Week 40 of Finish the Story - Hunt For The Banana Fish!

in #finishthestory6 years ago

So I went a bit over 500 words, but I tried to keep it contained. Long live the banana fish!

Join the fun!

Hunt Down the Bananafish

by @theironfelix

Boots clamor with the machinery humming. Iron walkways, under stomping feet, ache despite losing the senses a while ago. Grunts echo and bounce off the marble-walls and iron-ceiling. The grunting marchers ache for purpose, as they can stand no more of their shoulders’ acidity caused by hauling a crate so long.

"Hush, we near the Colonel-"

"Bob, we’ve been on the USSS Milky Way for how long? It’s pronounced ker-nel - not co-lo-nol."

"Keep your peace, Jerry. Anyways."

Raised arms, Bob’s hands knocked three knocks, every knock so polite yet firm. His legs, being precautious, retreated; doors squeaking due to leaving their closed state, the Colonel with a pipe and cocked hat steps out. Steadying the shades, the pipe soon found itself hugging the floor.

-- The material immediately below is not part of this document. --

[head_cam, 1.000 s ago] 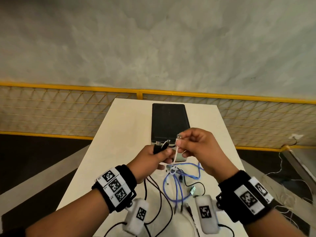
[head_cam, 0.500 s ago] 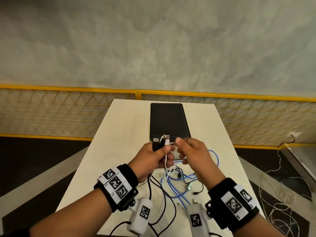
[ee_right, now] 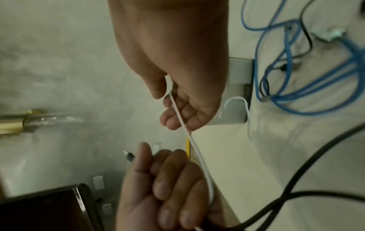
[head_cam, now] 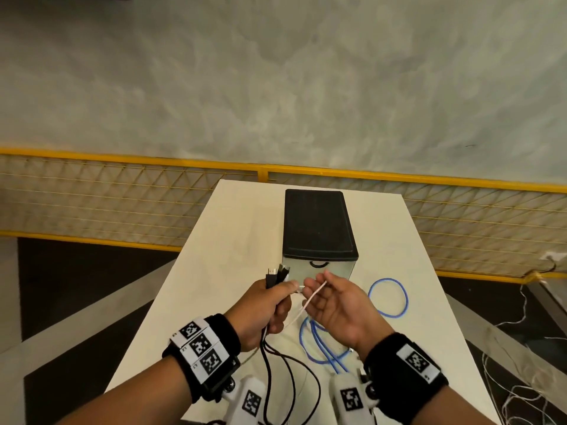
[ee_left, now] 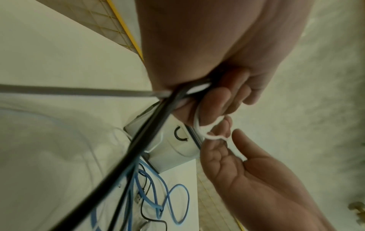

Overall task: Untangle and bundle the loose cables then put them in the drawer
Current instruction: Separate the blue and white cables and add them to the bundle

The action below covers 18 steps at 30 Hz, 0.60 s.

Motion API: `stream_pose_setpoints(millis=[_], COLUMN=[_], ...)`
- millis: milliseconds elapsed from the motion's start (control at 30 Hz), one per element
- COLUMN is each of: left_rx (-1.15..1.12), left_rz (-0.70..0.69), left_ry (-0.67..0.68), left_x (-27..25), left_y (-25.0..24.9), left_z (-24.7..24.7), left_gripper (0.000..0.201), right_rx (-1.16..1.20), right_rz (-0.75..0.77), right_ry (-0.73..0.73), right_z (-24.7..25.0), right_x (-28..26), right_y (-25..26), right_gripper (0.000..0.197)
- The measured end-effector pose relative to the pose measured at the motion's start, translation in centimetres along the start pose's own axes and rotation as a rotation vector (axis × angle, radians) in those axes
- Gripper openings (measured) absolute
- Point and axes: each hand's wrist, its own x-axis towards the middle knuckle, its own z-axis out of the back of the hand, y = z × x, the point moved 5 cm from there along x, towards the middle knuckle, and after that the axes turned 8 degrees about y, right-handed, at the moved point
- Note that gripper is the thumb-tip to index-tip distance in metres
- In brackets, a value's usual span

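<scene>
White surface [head_cam: 233,240] runs up frame centre. Yellow-framed mesh railing [head_cam: 122,197] crosses the frame behind it, grey floor [head_cam: 276,72] filling the upper half. Thin white wires [head_cam: 518,375] tangled at lower right, off the surface. Grey beam [head_cam: 61,326] slants at lower left.

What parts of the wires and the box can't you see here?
- Black cables: head view, lower ends cut off by the bottom edge.
- Thin white cable: right wrist view, end hidden inside the left hand.
- Grey drawer box with black top: head view, inside hidden; drawer closed.
</scene>
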Motion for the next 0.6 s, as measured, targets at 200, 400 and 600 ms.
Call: stream_pose_setpoints(millis=[200, 400, 600], left_rx=[0.125, 0.321, 0.377], left_rz=[0.182, 0.3, -0.1], left_ry=[0.195, -0.09, -0.225], left_x=[-4.4, -6.0, -1.8], left_y=[2.8, 3.9, -1.0], left_z=[4.8, 13.4, 7.1], left_gripper=[0.037, 0.039, 0.029], right_rx=[0.3, 0.237, 0.0], right_rz=[0.094, 0.089, 0.093], right_ry=[-0.133, -0.135, 0.04], right_z=[2.7, 4.2, 0.3], right_x=[1.6, 1.9, 1.2], right_y=[1.8, 2.4, -0.9], right_gripper=[0.026, 0.02, 0.014])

"Master-Sergeant Bob, how’d you... oh He would be very proud, yet let’s not yammer on about that."

"Indeed, and we tracked the coordinates-"

"Coordinates! I’ll patch you in sonny. Please yank that box in now. Tell me, how’d you got this potassium-skin?"

"I’ll take this one Bob, go input the coordinates. Colonel, the details matter not, but our white gloves are still white. Anyways, coordinates should be in now. Say, when does that bounty expire?"

"I still cannot believe it, we’ll be rich! We’ll have the Bananafish finally in our hands and the bounty just renewed and quadrupled its payout!"

Frothing came racing out and spreading about the Colonel’s mouth, Master-Sergeant Bob’s and Jerry’s eyes picked up on the bubble-infection. Bob’s hands signaled to Jerry if now was the time to act, but that time to act was inappropriate as Jerry’s hands signed. Bob’s ears, hearing the awkwardness, compelled the voice-box to utter.

"Would you like to do the honours of telling the other ships?"

"Ah, sorry. Anyways, the coordinates are already sent - now just an announcement... Ahem... Attention crew, this is the Colonel speaking. Right now coordinates have been uploaded and you may have a question. My answer: we found the Bananafish and we’re going to hunt! I repeat, we’re hunting down the Bananafish... I muted my mic, but do you hear that Master-Sergeant?"

"Ecstasy."

"And a hero, for that’s what you and your platoon are. When we’re back, I’ll make sure you get your due honours."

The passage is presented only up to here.